Cette annonce plonge de nombreuses familles nigériennes dans la stupéfaction et la peine. Elle soulève surtout une interrogation lancinante : comment de jeunes Nigériens se retrouvent-ils mêlés à un conflit se déroulant à des milliers de kilomètres, qui n’a rien à voir avec les intérêts de leur pays ?
Le Niger perd ainsi un autre de ses fils dans une guerre qui ne le concerne pas. Alors que Moscou renforce son influence en Afrique et multiplie les discours sur la coopération, ces décès mettent en lumière une réalité plus sombre : derrière les promesses de bourses et d’opportunités académiques, certains jeunes Africains sont happés par les conséquences d’un conflit dont ils ne sont ni les acteurs ni les bénéficiaires.

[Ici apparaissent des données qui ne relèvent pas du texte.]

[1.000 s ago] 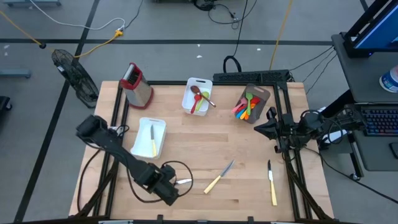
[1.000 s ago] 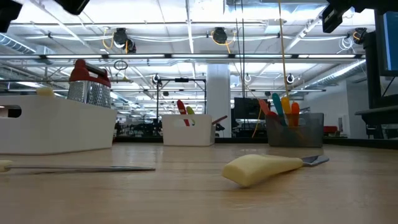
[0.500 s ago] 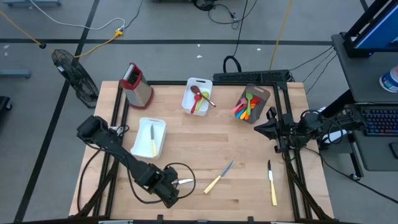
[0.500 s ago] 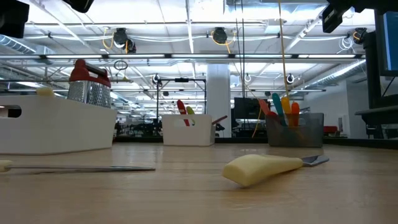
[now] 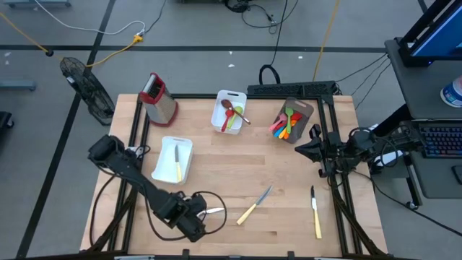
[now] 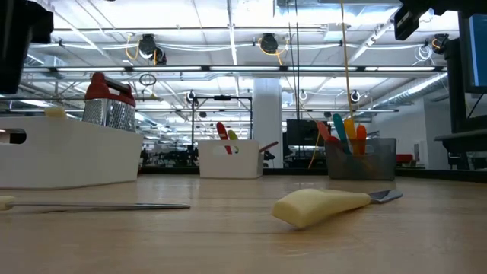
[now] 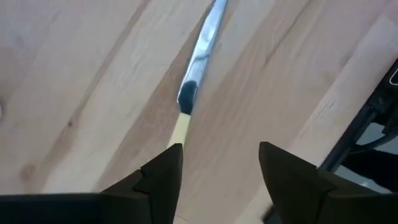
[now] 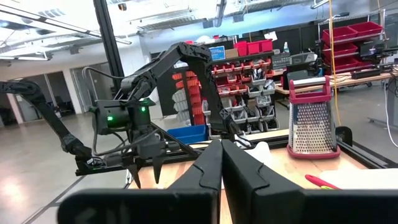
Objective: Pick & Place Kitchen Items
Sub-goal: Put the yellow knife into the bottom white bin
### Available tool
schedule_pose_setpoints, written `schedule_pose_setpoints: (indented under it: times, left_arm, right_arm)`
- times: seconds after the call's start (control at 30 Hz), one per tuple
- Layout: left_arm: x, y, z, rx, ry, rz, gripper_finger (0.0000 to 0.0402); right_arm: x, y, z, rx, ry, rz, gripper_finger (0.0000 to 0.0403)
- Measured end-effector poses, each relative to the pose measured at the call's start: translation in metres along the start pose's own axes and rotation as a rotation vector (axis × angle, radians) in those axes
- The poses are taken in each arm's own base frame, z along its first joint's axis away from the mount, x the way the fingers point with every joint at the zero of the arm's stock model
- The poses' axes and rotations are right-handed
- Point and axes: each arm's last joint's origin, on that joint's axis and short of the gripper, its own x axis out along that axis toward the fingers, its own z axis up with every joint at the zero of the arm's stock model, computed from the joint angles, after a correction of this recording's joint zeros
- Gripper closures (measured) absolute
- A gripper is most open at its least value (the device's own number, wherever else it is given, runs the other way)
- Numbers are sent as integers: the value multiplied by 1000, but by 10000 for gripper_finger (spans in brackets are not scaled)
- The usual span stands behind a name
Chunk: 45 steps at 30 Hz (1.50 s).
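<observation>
A cream-handled knife (image 7: 189,106) lies flat on the wooden table near its near-left corner; only its blade (image 5: 214,211) shows in the high view. My left gripper (image 7: 217,177) hangs open above the knife's handle, pointing down, one finger right beside the handle and the other off to its side; it shows in the high view (image 5: 193,219) and at the low view's top left (image 6: 23,38). The handle's free end is hidden behind the finger. My right gripper (image 8: 221,165) is shut and empty, held above the table's right edge (image 5: 315,149).
Two more cream-handled knives lie near the front, one at the middle (image 5: 254,205) and one at the right (image 5: 315,214). A white tub (image 5: 175,159) holds a knife, another tub (image 5: 229,110) holds spoons, a brown holder (image 5: 291,120) holds coloured utensils, and a grater (image 5: 159,99) stands far left.
My left gripper has come down toward the knife at the table's near left, staying open. The knife has not moved.
</observation>
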Motion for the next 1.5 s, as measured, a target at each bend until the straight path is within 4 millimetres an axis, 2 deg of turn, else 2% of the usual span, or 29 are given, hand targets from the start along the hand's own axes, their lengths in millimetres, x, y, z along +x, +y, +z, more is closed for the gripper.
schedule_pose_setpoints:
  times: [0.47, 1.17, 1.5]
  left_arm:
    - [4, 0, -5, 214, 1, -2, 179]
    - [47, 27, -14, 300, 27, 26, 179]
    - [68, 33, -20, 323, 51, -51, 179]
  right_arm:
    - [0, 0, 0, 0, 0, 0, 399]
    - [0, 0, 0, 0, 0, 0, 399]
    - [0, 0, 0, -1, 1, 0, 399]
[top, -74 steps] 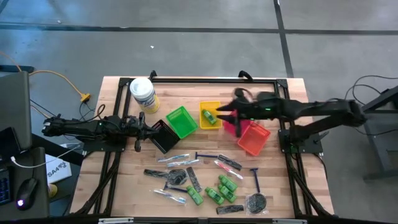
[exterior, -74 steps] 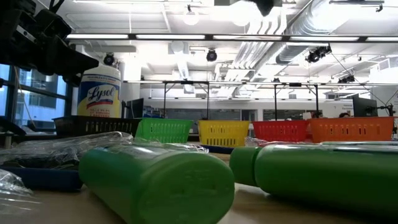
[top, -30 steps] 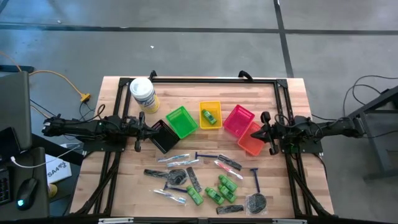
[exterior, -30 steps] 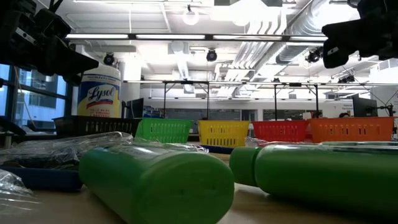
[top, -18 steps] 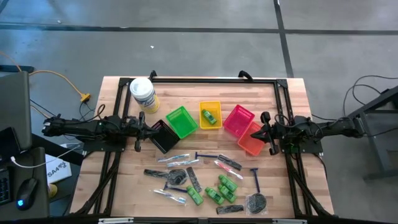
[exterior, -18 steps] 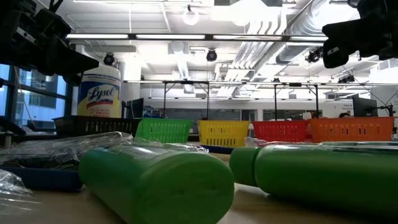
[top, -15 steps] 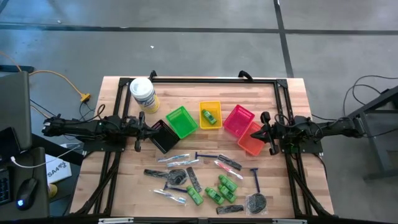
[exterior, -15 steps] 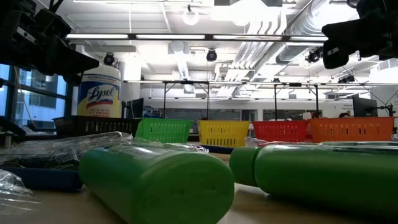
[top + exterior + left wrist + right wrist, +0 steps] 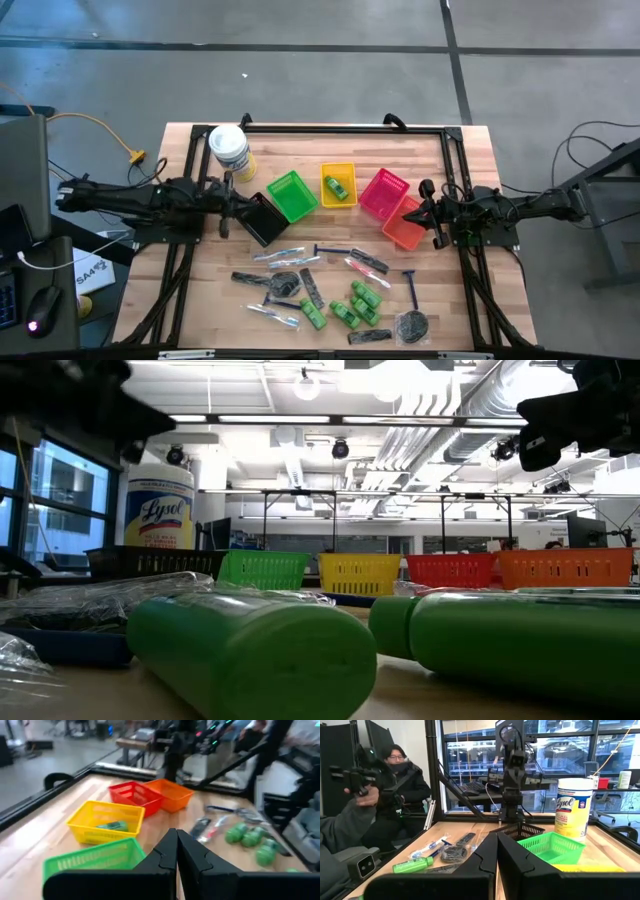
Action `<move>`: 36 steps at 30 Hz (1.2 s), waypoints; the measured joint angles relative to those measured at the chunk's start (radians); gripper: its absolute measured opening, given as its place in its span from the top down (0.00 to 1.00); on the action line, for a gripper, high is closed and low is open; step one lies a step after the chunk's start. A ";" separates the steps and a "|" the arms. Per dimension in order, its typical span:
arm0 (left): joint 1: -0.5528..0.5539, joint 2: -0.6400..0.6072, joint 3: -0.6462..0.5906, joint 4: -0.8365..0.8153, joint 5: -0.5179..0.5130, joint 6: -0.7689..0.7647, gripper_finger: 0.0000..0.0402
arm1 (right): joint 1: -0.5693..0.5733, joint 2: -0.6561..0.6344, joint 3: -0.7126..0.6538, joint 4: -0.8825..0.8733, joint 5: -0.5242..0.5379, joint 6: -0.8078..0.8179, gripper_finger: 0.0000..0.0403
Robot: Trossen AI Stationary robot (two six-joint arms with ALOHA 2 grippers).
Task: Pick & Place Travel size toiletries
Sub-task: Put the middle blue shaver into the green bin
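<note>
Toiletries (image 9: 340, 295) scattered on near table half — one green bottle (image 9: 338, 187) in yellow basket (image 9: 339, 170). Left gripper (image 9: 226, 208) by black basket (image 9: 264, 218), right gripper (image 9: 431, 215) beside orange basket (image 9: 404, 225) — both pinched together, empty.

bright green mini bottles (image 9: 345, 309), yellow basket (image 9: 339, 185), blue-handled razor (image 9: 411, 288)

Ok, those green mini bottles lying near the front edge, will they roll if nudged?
Probably: the green mini bottles look round-bodied and lie on their sides on the bare table. Their smooth plastic may slip in a pinch.
</note>
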 joint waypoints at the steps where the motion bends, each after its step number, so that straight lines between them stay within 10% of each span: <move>1: 0.000 0.055 0.039 -0.005 -0.022 0.000 1.00 | 0.000 0.000 0.000 0.000 0.000 0.000 0.99; 18: -0.020 0.803 0.434 0.006 0.044 0.004 0.99 | 0.000 0.000 -0.001 0.000 0.000 0.001 0.99; 36: -0.169 1.355 0.827 -0.061 -0.064 0.106 0.56 | 0.000 0.000 -0.002 -0.001 0.027 0.027 0.99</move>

Depuis l’invasion russe de l’Ukraine, plusieurs cas de ressortissants africains recrutés ou entraînés dans l’effort de guerre russe ont été documentés, souvent dans des conditions opaques. Cette situation soulève un grave problème éthique : des jeunes venus étudier ou chercher un avenir meilleur se retrouvent exposés aux risques d’une guerre meurtrière.
La mort successive de deux étudiants nigériens constitue un signal d’alarme. Elle interroge sur la protection des ressortissants africains présents en Russie et sur les conséquences humaines du rapprochement entre Moscou et plusieurs États africains. Au-delà des discours diplomatiques, ce sont des vies africaines perdues sur les champs de bataille ukrainiens.
Aujourd’hui, deux familles nigériennes pleurent leurs enfants. Deux jeunes hommes partis étudier à l’étranger et qui ne reviendront jamais. Un drame qui rappelle que, dans les grandes rivalités internationales, les plus lourds sacrifices sont souvent supportés par ceux qui n’ont jamais choisi la guerre.